**WORK TASK**
When you reach the line that has "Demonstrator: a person" in the material below, reproduce it and each line after it exactly, through the last one.

• • •

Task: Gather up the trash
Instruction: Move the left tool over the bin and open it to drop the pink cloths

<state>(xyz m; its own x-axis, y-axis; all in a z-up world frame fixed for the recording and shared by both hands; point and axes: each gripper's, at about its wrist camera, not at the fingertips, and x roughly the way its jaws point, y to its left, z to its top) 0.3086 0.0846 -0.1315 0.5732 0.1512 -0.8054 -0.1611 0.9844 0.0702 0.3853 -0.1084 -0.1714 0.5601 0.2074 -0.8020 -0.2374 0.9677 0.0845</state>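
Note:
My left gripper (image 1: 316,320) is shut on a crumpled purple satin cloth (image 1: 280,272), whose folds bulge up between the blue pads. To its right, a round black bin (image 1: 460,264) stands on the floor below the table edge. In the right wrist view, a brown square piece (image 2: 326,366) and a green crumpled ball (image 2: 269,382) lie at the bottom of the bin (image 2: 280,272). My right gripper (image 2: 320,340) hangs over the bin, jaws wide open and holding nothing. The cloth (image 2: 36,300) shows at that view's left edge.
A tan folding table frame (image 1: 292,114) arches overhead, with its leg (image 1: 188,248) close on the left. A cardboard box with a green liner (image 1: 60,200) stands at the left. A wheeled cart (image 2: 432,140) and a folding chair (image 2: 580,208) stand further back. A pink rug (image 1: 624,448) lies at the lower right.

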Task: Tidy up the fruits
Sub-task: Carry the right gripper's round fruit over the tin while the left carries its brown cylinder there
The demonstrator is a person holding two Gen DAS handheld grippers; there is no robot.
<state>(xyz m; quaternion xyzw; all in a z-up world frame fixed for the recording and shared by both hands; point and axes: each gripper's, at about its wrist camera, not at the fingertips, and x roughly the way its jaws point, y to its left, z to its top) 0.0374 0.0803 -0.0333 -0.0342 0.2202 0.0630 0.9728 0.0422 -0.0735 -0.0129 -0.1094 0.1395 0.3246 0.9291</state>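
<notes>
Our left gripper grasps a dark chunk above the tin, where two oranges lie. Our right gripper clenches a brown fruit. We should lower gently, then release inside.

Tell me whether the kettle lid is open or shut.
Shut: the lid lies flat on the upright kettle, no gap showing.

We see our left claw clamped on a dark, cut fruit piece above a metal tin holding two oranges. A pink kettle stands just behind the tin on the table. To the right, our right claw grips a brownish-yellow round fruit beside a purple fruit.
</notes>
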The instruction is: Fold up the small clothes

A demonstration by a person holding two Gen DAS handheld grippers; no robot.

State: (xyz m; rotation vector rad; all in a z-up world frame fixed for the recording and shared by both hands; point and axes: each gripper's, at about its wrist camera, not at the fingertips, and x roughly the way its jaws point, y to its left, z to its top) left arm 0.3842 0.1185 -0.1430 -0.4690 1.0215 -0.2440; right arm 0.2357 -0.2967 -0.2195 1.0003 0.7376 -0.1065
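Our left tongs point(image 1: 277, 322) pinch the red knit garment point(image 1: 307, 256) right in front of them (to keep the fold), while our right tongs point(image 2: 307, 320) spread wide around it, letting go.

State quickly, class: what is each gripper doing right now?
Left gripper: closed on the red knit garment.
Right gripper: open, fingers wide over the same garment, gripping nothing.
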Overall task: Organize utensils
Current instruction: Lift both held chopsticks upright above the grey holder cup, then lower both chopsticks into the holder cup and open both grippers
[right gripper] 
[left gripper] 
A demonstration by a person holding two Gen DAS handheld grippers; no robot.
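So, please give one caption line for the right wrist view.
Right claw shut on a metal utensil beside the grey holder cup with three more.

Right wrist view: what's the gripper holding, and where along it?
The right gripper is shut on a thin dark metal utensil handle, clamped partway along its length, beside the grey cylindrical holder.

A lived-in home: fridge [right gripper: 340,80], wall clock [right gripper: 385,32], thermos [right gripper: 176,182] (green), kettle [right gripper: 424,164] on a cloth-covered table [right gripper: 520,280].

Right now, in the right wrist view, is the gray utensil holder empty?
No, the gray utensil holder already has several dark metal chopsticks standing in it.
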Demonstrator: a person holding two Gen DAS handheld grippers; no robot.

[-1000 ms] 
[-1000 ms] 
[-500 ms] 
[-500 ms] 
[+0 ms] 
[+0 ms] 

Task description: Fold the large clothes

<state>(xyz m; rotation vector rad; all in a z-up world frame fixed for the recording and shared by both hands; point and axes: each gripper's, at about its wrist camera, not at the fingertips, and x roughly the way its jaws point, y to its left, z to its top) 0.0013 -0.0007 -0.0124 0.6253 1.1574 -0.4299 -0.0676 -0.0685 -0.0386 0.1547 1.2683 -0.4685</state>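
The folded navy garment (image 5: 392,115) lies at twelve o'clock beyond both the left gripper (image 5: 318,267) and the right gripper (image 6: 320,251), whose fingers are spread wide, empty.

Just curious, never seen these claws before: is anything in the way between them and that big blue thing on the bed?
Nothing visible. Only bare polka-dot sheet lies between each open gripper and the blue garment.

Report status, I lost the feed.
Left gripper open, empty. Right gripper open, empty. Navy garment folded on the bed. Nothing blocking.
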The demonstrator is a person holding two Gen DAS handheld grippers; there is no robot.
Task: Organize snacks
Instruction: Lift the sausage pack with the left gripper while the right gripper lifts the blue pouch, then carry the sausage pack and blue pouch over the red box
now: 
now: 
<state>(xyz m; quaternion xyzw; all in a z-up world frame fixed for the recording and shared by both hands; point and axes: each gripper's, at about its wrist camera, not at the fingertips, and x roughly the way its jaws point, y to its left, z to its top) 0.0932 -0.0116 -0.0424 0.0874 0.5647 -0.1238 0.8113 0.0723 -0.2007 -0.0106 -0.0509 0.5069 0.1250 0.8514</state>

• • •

**TASK RESULT**
Demonstrator: a person holding two Gen DAS handheld grippers; no robot.

[-1000 ms] 
[-1000 ms] 
[-500 ms] 
[-500 ms] 
[+0 ms] 
[+0 ms] 

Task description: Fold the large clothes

<state>(xyz m; rotation vector rad; all in a z-up world frame fixed for the recording and shared by both hands; point and axes: each gripper's, at about its wrist camera, not at the fingertips, and x roughly the way its jaws point, y to its left, z to its top) 0.0013 -0.0007 -0.0124 0.6253 1.1574 -0.4299 -0.0676 -0.0685 -0.0386 0.1547 1.2683 -0.4685</state>
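The folded navy garment (image 5: 392,115) lies at twelve o'clock beyond both the left gripper (image 5: 318,267) and the right gripper (image 6: 320,251), whose fingers are spread wide, empty.

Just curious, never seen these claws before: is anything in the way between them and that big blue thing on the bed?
Nothing visible. Only bare polka-dot sheet lies between each open gripper and the blue garment.

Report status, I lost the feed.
Left gripper open, empty. Right gripper open, empty. Navy garment folded on the bed. Nothing blocking.
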The demonstrator is a person holding two Gen DAS handheld grippers; there is no robot.
Task: Organize snacks
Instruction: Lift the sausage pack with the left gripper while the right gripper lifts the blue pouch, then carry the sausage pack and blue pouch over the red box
now: 
now: 
<state>(xyz m; quaternion xyzw; all in a z-up world frame fixed for the recording and shared by both hands; point and axes: each gripper's, at about its wrist camera, not at the fingertips, and x roughly the way its jaws point, y to its left, z to its top) 0.0932 -0.0116 -0.0424 0.0874 0.5647 -0.1238 0.8113 0.0723 -0.2007 -0.0106 -0.0509 0.5069 0.1250 0.8514</state>

There is nothing more to the output.